Aerosols are likely to play an important role in the heat distribution of planets by back-warming the atmospheric layers below the cloud deck (greenhouse effect), and by increasing the albedo and thereby changing the incoming radiative energy (Helling 2019; Gao et al. 2021). The question then arises whether clouds can effectively lower photolysis rates on exoplanets by shielding the atmosphere from radiation, as has been shown for Earth’s atmosphere (Hall et al. 2018). Although it has not been modelled for exoplanet atmospheres, this effect could moderate the flare-impact on the molar fractions of photochemically active species.

Depending on the altitude of the aerosols, clouds and haze can also be responsible for flattening molecular absorption features in the transmission spectra of planets (e.g. Pont et al. 2008; Bean et al. 2010; Kreidberg et al. 2014). Although aerosols mainly affect the optical regime through Rayleigh scattering, the entire wavelength range can be affected depending on the particle size, composition and altitude of the aerosols (Gao et al. 2021). This could have implications on the values for flare-induced fluctuations in the transmission spectrum, reported in this work.

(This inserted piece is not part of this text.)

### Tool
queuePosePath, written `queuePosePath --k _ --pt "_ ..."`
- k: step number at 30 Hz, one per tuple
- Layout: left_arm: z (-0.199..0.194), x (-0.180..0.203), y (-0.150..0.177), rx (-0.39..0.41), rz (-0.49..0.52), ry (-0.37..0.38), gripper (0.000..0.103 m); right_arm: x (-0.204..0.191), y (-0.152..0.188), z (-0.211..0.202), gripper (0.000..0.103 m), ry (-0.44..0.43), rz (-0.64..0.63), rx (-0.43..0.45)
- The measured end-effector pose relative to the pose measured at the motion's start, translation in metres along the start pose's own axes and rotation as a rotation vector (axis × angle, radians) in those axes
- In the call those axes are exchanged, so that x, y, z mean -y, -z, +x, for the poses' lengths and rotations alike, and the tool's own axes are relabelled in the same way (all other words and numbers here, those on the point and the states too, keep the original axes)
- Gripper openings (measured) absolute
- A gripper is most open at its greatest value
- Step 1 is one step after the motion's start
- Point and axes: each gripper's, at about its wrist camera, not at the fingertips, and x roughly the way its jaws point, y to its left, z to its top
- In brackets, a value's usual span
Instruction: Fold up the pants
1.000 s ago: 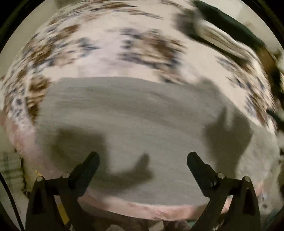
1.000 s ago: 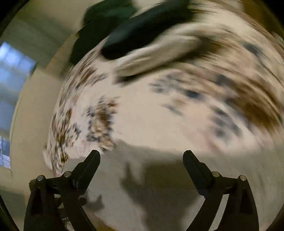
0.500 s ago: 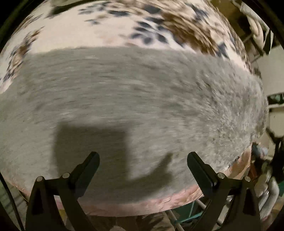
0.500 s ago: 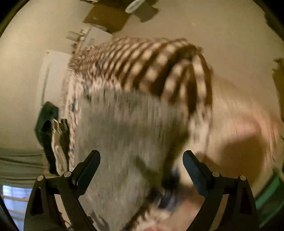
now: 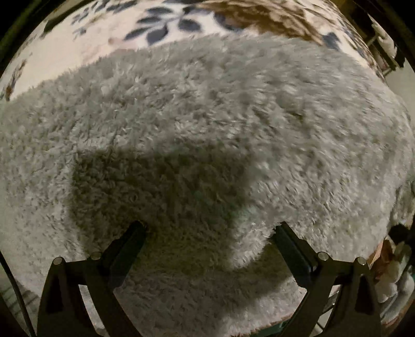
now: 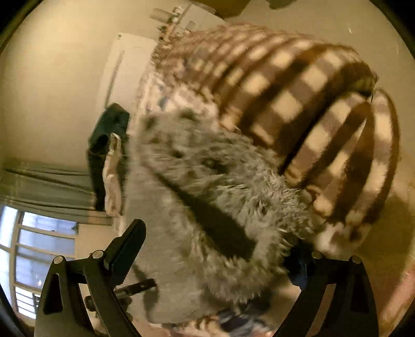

Finally, we have found that flares can increase molar fractions of hydro-carbons when photodissociated species from the dayside enter the nightside through horizontal transport. In particular, C2H2 is a precursor of more complex hydrocarbons and leads to haze formation. It is unclear how such a short-term perturbation to the gas-phase chemistry affects haze formation and whether this may introduce additional variations to the (optical) transit depths.

thumbnail Fig. 17

Zonal (τzonal) and meridional (τmerid) advection timescale computed from the GCM outcome of the model planet corresponding to Teff = 800 K with a M dwarf host star, presented in Baeyens et al. (2021). An approximate zonal timescale ((τzonal((approx))=Pwind))$\left( {\tau _{{\rm{zonal}}}^{\left( {{\rm{approx}}} \right)} = {P_{{\rm{wind}}}}} \right)$ is computed with the fixed value for uwind used the chemistry simulations.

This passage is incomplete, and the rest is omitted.